UNITED STATES v. TEMPLE


105 U.S. 97 (____)

UNITED STATES v. TEMPLE.

Supreme Court of United States.


Attorney(s) appearing for the Case

The Solicitor-General for the United States.

Mr. Enoch Totten and Mr. James Lowndes for the appellee.


MR. JUSTICE WOODS, after stating the facts, delivered the opinion of the court.

The statute and the finding of the Court of Claims leave little room for controversy. The law as it stood when the travel was performed was explicit, and is not open to construction. We find in it no warrant for the distinction made by the accounting officers of the treasury between travel by sea and travel on land within the United States, performed by an officer of the navy while engaged on public business. To hold that for one class of travel he should have eight cents per mile, and for the other his actual expenses, is to make the law and not to construe it. When this travel was performed there was not a line on the statute-book of the United States which made any provision whatever, under any circumstances, for allowing officers of the navy, when engaged on the public business, their actual expenses of travel. The only law ever enacted which made such provision had been expressly repealed by the act on which the appellee based his claim for mileage. This act declared him entitled, without condition or limitation, to mileage at the rate of eight cents per mile, and is the only law upon the subject.

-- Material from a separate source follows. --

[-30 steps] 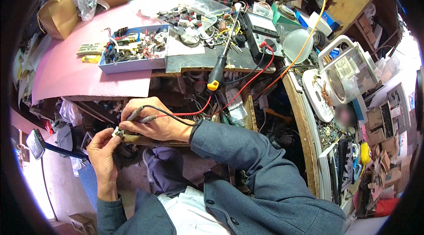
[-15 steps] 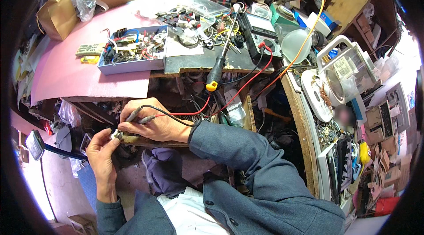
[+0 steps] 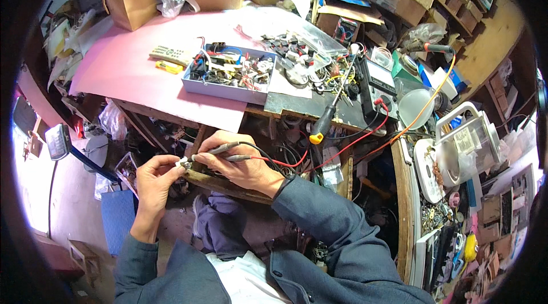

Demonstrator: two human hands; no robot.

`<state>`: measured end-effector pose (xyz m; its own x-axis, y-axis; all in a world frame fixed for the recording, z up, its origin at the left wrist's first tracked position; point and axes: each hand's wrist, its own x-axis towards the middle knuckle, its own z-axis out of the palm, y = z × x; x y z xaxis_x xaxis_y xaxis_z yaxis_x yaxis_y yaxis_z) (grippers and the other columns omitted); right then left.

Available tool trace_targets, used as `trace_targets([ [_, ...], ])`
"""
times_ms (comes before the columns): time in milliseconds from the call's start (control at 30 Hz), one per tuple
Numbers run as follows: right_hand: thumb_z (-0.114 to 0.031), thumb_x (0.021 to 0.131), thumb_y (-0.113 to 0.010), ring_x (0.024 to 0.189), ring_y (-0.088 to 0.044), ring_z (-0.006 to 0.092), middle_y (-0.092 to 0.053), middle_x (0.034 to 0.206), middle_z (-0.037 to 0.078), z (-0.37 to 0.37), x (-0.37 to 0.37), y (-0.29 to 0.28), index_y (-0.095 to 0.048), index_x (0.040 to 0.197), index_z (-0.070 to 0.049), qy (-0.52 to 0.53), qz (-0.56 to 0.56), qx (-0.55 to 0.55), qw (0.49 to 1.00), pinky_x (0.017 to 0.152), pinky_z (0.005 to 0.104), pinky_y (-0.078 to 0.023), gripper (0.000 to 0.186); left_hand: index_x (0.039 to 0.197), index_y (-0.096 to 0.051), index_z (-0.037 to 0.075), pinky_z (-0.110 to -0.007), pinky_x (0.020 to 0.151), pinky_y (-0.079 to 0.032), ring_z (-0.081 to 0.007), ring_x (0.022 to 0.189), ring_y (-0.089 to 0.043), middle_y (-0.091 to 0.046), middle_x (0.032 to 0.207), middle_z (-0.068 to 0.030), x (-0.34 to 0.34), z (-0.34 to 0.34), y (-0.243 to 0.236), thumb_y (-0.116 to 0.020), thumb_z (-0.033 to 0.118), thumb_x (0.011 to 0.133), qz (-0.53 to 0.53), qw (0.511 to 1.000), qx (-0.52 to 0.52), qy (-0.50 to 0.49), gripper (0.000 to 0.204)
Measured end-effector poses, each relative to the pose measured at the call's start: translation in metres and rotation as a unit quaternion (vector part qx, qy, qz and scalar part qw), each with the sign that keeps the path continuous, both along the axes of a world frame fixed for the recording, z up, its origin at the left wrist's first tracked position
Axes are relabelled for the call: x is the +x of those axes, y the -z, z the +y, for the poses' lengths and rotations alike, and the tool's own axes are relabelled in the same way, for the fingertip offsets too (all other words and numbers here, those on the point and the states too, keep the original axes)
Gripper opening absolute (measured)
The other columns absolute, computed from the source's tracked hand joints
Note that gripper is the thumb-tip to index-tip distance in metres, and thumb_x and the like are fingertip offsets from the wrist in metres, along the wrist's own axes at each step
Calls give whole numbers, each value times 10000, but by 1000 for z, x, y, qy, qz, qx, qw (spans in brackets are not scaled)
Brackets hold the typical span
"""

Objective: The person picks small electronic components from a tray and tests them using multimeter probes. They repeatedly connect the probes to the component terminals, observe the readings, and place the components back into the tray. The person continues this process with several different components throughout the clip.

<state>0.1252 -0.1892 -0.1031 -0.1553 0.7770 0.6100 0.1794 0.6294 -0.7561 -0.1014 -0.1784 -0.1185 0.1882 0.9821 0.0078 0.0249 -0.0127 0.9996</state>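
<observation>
A small white component (image 3: 183, 163) with metal on it is pinched between the thumb and fingers of my left hand (image 3: 153, 183). My right hand (image 3: 246, 166) holds two test probes together, one probe with a black lead (image 3: 224, 147) and one probe with a red lead (image 3: 238, 158). Their tips point left at the component; whether they touch it is too small to tell. Both leads run rightward, and a red plug sits in the analog multimeter (image 3: 381, 82) on the bench. Both hands are in front of the bench edge, above my lap.
A blue-grey tray (image 3: 225, 91) of small electrical parts stands on the pink-covered bench (image 3: 120, 75), near a remote control (image 3: 168, 54). A screwdriver (image 3: 325, 124) juts over the bench edge. Loose parts lie behind it. At the right is a clear plastic appliance (image 3: 465, 147).
My view has swung left, so the bench and both hands appear further right. The probes lie flatter in my right hand, still aimed at the component.
</observation>
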Motion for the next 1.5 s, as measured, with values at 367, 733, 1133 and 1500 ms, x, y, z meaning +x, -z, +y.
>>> trace_targets([
  [367, -121, 869, -747, 715, -682, 241, -665, 803, 127, -5, -3, -4, -662, 908, -19, 38, 10, 10, 999, 637, 328, -538, 139, 931, -686, -11, -274, 675, -528, -154, 751, -643, -645, 893, -85, 15, 35, -56, -720, -23, 817, 252, 892, 371, -61, 120],
  [733, -142, 865, -731, 655, -661, 272, -658, 750, 131, 12, -4, 14, -654, 843, -30, -4, 0, -18, 1000, 594, 352, -513, 138, 996, -686, -46, -302, 704, -517, -154, 780, -664, -712, 854, -111, 128, 145, -156, -665, 150, 906, 261, 841, 452, 143, 217],
  [1133, -133, 869, -711, 649, -648, 274, -643, 738, 133, 12, -1, 18, -628, 846, -12, -37, 13, -1, 999, 601, 359, -515, 149, 961, -719, 82, -435, 786, -554, -351, 876, -699, -718, 924, -172, 281, 258, -141, -641, 167, 847, 496, 694, 507, 125, 163],
  [1500, -108, 837, -721, 633, -611, 312, -620, 730, 132, 15, -6, 24, -574, 773, -6, -55, 46, 16, 997, 581, 395, -490, 190, 904, -683, 70, -458, 754, -538, -354, 851, -689, -700, 891, -177, 309, 289, -112, -582, 128, 845, 507, 642, 566, 102, 130],
])
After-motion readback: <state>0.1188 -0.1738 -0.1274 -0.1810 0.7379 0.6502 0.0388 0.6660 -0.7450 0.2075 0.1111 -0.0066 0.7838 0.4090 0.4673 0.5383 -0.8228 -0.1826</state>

Our duty is to read the statute according to the natural and obvious import of the language, without resorting to subtle and forced construction for the purpose of either limiting or extending its operation. Waller v. Harris, 20 Wend. (N.Y.) 561; Pott v. Arthur, 104 U.S. 735. When the language is plain, we have no right to insert words and phrases, so as to incorporate in the statute a new and distinct provision.

The attempt to justify the decision of the accounting officers of the treasury is based on an alleged practice in conformity therewith, which, it is said, grew up in the Navy Department under the act of 1835. The practice, if such there was, finds no higher warrant or sanction in the act of 1835 than in the act of 1876. But even if it could have any influence in settling the meaning of an act passed forty-one years afterwards, under changed circumstances and conditions, we find no reference to it in either the findings or the opinion of the Court of Claims, and we cannot assume that it ever existed.

The law on which the appellee bases his case is plain and unambiguous. We must give it its natural and obvious meaning, and thus interpreted it leaves the appellant no ground to stand on.

Judgment affirmed.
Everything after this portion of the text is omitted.